Software error complicates Amazon's data center recovery

The storage snapshot management system incorrectly deleted data but it should be recovered

Amazon Web Services' efforts to restore service following a power outage at its Dublin data center were complicated further on Monday by an error in the EBS (Elastic Block Storage) software, the company said.

As a result of the software error, the EBS snapshot management system incorrectly thought some of the blocks were no longer being used and deleted them, Amazon wrote on its Service Health Dashboard at 3:11 PM PDT.

[ Also on InfoWorld: Amazon Web Services also reported an outage in the U.S. | Get the no-nonsense explanations and advice you need to take real advantage of cloud computing in the InfoWorld editors' 21-page Cloud Computing Deep Dive PDF special report. | Stay up on the cloud with InfoWorld's Cloud Computing Report newsletter. ]

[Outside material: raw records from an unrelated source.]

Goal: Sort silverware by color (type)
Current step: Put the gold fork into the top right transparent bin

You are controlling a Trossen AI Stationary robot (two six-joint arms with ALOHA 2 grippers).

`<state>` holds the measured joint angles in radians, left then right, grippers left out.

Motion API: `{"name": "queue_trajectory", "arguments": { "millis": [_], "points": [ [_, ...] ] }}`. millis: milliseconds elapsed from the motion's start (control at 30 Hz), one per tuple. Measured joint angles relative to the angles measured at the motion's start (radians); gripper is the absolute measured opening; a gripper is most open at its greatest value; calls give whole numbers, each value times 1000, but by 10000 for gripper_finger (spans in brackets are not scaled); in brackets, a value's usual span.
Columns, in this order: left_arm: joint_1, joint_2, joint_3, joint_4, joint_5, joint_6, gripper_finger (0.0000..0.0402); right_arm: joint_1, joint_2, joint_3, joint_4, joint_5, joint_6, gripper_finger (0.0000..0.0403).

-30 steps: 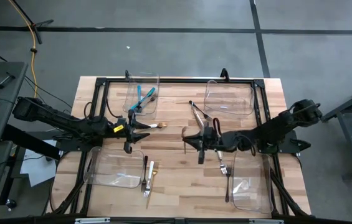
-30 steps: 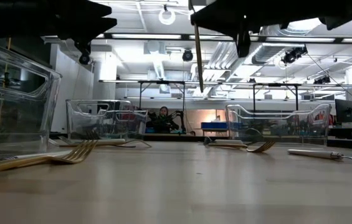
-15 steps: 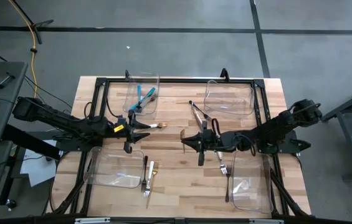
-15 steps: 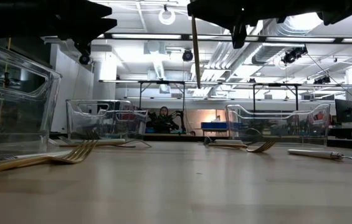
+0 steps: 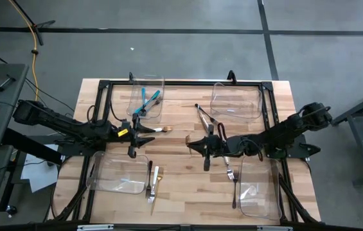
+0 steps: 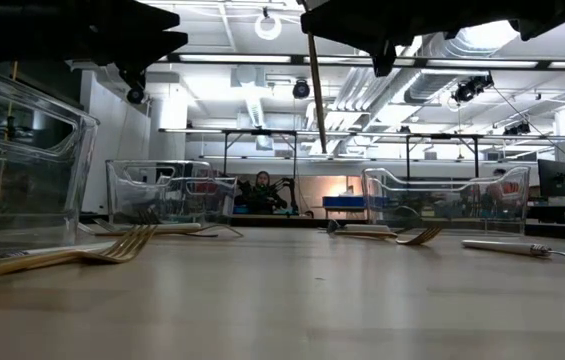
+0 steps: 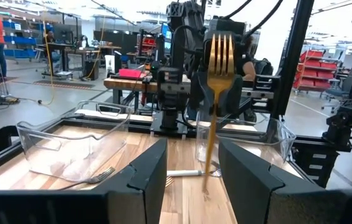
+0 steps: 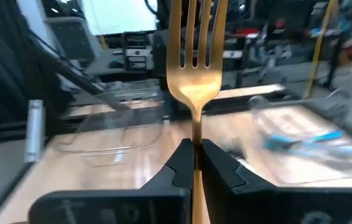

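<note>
- The right gripper [image 8: 194,163] is pinched shut on the slim handle of a gold metal fork [image 8: 194,74], whose tines point up past the fingertips in the right wrist view.
- In the low view this gold fork's handle [image 6: 316,85] hangs clear above the light wooden slatted table [image 6: 292,300], not touching it.
- From above, the right gripper [image 5: 194,144] sits near the table's middle, reaching in from the right side.
- The left gripper [image 5: 150,136] hovers left of centre with its two dark fingers [image 7: 143,171] parted and nothing between them; it faces the held fork [image 7: 216,81].
- A clear rectangular plastic bin at the back left [image 5: 136,90] holds teal-handled utensils [image 5: 148,101].
- A second gold fork [image 5: 155,183] lies on the wood beside a dark steel utensil [image 5: 150,174], just right of the clear front-left bin [image 5: 101,168].
- A white-handled piece [image 5: 160,130] lies close to the left gripper.
- Dark steel pieces [image 5: 203,115] lie on the wood behind the right arm, near the clear back-right bin [image 5: 218,93].
- A fork [image 5: 230,171] rests beside the clear front-right bin [image 5: 275,192].
</note>
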<state>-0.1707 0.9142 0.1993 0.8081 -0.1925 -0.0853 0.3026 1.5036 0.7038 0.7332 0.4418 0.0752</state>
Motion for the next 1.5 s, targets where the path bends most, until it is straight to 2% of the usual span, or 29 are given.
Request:
{"name": "queue_trajectory", "arguments": {
  "millis": [100,167,300,400,500,600,667,867,933,1100,1267,1500],
  "points": [
    [0,0,0,2,0,0,136,-27,-2,71,-65,43,-106,5],
    [0,0,0,2,0,0,136,-55,-5,152,-183,76,-167,5],
    [0,0,0,0,0,0,136,-120,-5,393,-601,169,-230,7],
    [0,0,0,-2,0,0,136,-184,0,573,-968,279,-164,5],
    [0,0,0,-4,0,0,136,-261,0,695,-1275,362,-69,5],
    [0,0,0,-4,0,-15,136,-360,0,752,-1509,386,34,5],
    [0,0,0,-3,0,-31,136,-435,0,755,-1595,363,83,5],
    [0,0,0,-3,0,-35,136,-638,0,649,-1652,107,134,5],
    [0,0,0,-3,0,-35,136,-682,0,598,-1652,55,136,5],
    [0,0,0,-3,-1,-7,136,-759,0,471,-1638,37,127,5],
    [0,0,0,-3,-1,1,136,-814,0,339,-1589,-39,127,5],
    [0,0,0,-3,-1,15,136,-849,0,232,-1507,-74,130,5]
  ]
}}
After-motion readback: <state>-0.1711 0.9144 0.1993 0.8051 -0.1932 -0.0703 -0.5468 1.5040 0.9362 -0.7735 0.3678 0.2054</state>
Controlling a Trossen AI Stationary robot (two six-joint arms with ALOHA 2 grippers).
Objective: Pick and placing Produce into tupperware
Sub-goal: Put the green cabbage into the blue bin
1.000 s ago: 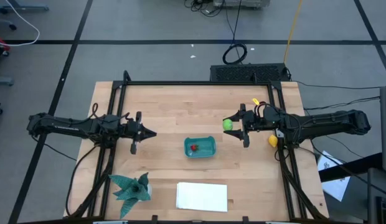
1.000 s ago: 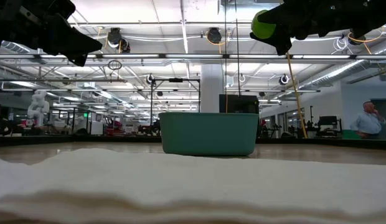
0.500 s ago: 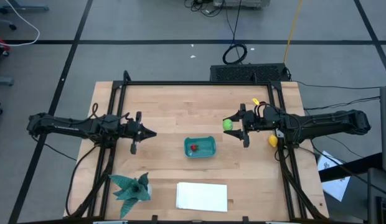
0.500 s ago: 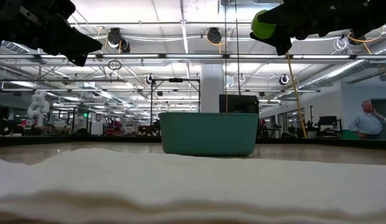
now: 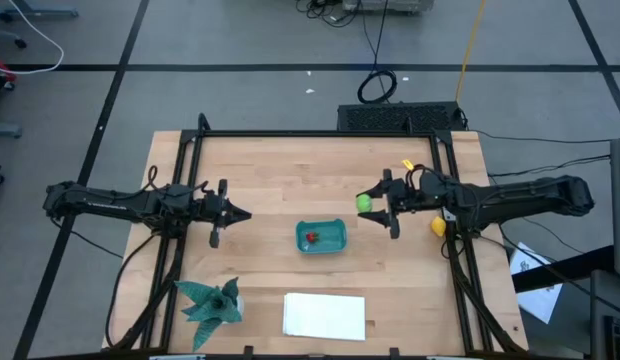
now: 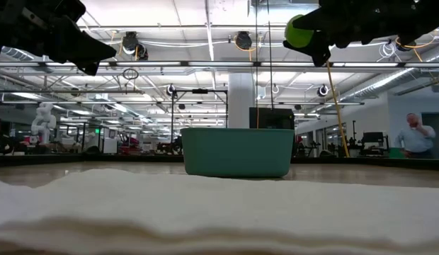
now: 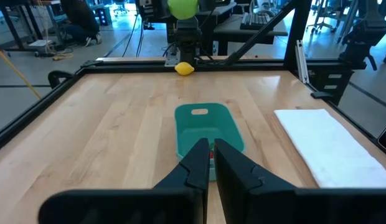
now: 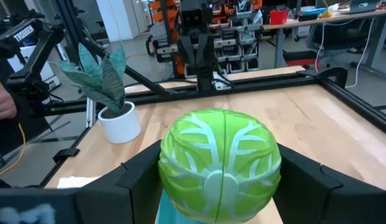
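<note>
Your right gripper (image 5: 374,204) has crept slightly toward the teal tub (image 5: 321,237), clamped on the green produce (image 5: 364,201) and held high to clear the rim. 1 red piece (image 5: 311,238) lies inside. Left gripper (image 5: 230,213) waits, fingers together.

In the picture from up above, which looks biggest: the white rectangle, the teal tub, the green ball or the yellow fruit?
Largest to smallest in the high view:
1. white rectangle
2. teal tub
3. green ball and yellow fruit, which look about alike; the ball is held up nearer the camera, so I won't rank them.
</note>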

The company has addressed the error to prevent it from recurring and also disabled all of the snapshots that contain these missing blocks. Amazon will send emails to affected customers as soon as it has a new copy of their snapshots available, which can then be used to recover the data, it said.

At 10:01 PM PDT, Amazon said that it had recovered all of the EBS volumes and EC2 (Elastic Compute Cloud) instances that it was able to verify were fully consistent at the time of the power outage.

However, the company was unable to verify whether or not there were any in-flight writes that did not get consistently saved to some EBS volumes. To remedy that, it has started creating recovery snapshots for the affected volumes. As they become available, the snapshots will be added to users' accounts, according to Amazon. The process will be time consuming and may take up to 24 hours to fully complete, it said.

The availability problems started after lightening struck a transformer, sparking an explosion and fire which caused the power outage at 10:41 AM PDT on Sunday.

The last few days have not been very merry for Amazon Web Services. Besides the issues in Dublin, Amazon also suffered a brief outage in the U.S. as a result of network connectivity issues.

Send news tips and comments to mikael_ricknas@idg.com.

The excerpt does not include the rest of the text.